The displacement of artists from inner-city neighbourhoods due to rising rents: it has become an all too familiar phenomenon and a clear signal that gentrification is kicking in. Artists and musicians, who have moved into initially unloved or neglected neighbourhoods and with their creative energy turned them into interesting and lively places, are forced to move out when word spreads and ‘their’ neighbourhood becomes a popular destination. Land value increases, rents rise. After a while the creative pioneers become victims of the success they have fuelled themselves. They cannot afford the rents, often not being as primarily commercially minded as the businesses they are replaced by, and thus they are priced out, and have to move further to the periphery. Until the same gentrification cycle is put into motion there and they roam further into the hinterlands.
This has also become a widespread phenomenon in Amsterdam, and has reached areas outside of the inner city such as Amsterdam-Noord and het westelijk havengebied. For example, an announced rent increase for the Tolhuistuin, an old Shell canteen turned creative hub for theatre, visual arts and music in Amsterdam Noord, means that more than half of the cultural institutions and companies located in the cultural complex are likely to move out during the coming months. The rent increase is initiated by the municipal real estate company, who took over the ownership of the Tolhuistuin from the local borough last year. By pushing out these creative enterprises, which often involve the surrounding neighbourhood in their cultural projects, the municipality is shooting itself in the foot. Commercial interest is given precedence over the development of a longer-term vision in which space for cultural initiatives is retained and local parties are involved.

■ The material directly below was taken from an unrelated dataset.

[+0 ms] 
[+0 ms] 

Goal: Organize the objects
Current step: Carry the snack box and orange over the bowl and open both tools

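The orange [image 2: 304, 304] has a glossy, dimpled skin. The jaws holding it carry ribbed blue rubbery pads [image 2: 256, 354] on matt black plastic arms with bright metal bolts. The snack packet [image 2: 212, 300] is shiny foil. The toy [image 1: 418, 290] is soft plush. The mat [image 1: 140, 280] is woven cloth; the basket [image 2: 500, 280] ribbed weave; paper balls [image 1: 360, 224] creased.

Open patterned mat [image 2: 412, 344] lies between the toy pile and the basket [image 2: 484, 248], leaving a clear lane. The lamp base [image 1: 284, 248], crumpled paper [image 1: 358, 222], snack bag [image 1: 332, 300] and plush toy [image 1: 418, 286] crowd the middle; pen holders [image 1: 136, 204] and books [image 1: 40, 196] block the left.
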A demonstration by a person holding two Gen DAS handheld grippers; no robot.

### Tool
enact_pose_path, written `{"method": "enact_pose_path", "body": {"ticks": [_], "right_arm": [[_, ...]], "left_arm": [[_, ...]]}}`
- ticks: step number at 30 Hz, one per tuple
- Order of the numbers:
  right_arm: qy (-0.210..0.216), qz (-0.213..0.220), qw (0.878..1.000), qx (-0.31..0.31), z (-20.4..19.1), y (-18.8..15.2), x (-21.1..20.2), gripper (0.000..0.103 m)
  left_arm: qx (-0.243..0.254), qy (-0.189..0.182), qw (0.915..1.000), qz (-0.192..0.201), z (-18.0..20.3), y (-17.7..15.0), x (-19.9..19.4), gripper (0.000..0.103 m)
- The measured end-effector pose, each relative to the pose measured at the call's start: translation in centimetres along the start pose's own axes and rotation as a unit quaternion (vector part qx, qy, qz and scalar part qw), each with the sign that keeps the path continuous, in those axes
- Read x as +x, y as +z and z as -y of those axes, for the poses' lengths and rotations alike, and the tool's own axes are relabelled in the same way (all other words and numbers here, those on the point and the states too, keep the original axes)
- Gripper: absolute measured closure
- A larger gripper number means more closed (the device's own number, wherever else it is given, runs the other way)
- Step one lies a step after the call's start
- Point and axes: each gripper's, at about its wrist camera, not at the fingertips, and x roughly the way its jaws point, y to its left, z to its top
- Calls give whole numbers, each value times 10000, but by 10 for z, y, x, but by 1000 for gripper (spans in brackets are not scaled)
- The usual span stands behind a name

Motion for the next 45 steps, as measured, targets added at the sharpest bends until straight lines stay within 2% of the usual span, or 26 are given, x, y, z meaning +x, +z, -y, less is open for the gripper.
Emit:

Meanwhile, in one of the capitals of gentrification so to speak, measures are being taken to counter the negative effects of gentrification. To prevent the departure of artists and creative firms, London’s mayor, Sadiq Khan, has introduced a new planning measure: “Creative Enterprise Zones”. Six inner-city neighbourhoods have been designated as zones where “creative workers” – defined as people who work in art and fashion and have lower incomes – can take up residence in subsidised living and working spaces. The boroughs are given funding to provide affordable workspaces for artists, small creative businesses and local people. Recognising the economic and cultural significance of small creative businesses, this policy aims to ensure that creative businesses can stay in the inner city and are not pushed further and further to the periphery.
With this in mind, Amsterdam, taking on an increasingly market-driven approach to the city’s development, may soon lag behind in its urban governance regarding gentrification. Just as the ban on tourist shops in the city’s historic centre was put into effect in 2017, when actually the centre was already completely saturated with the fast-food chain stores which this policy aims to fight, the city needs to pay attention if it doesn’t want to lose its special character as laboratory for creative talent. A character that is fundamental both for its international reputation and attractiveness as well as its local liveability and diversity. The question should therefore be asked how Amsterdam can remain, next to a paradise for cultural consumption, a place where arts and culture are produced and there is space for experimentation?
If the city wants to remain a breeding ground for creativity, it should safeguard spaces for artistic production and experimentation to take place. This doesn’t necessarily mean following London’s “Creative Enterprise Zones” initiative, but it does mean looking into the value of creative enterprises. Beyond their economic significance for the city, it means recognising the social and cultural significance of arts organisations, and developing policies that can support creative enterprises, especially those that have developed links with their local community. And preferably before all of them have been pushed out and replaced by fast-food stores.